Make an exact copy of the data below, leaving out every picture.

◆ ◆ ◆ ◆

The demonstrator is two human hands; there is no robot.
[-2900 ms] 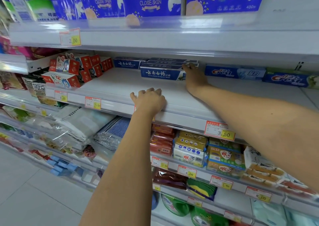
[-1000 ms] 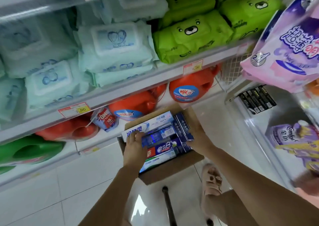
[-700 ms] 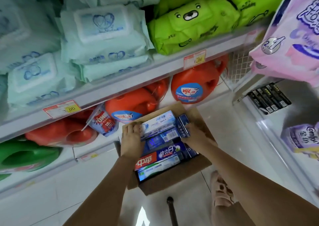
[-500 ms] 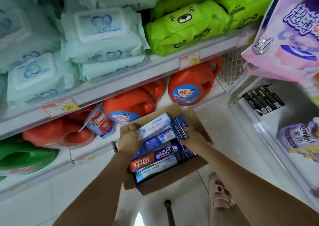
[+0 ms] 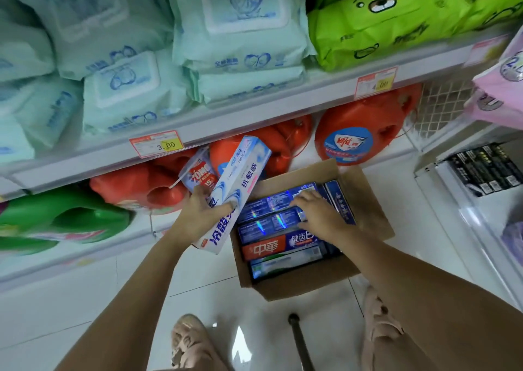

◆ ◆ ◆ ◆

*RESULT OF THIS TASK*.
The demonstrator is two human hands; there is no robot.
[-2900 ms] 
[-1000 ms] 
[-700 ms] 
[-500 ms] 
[+0 ms] 

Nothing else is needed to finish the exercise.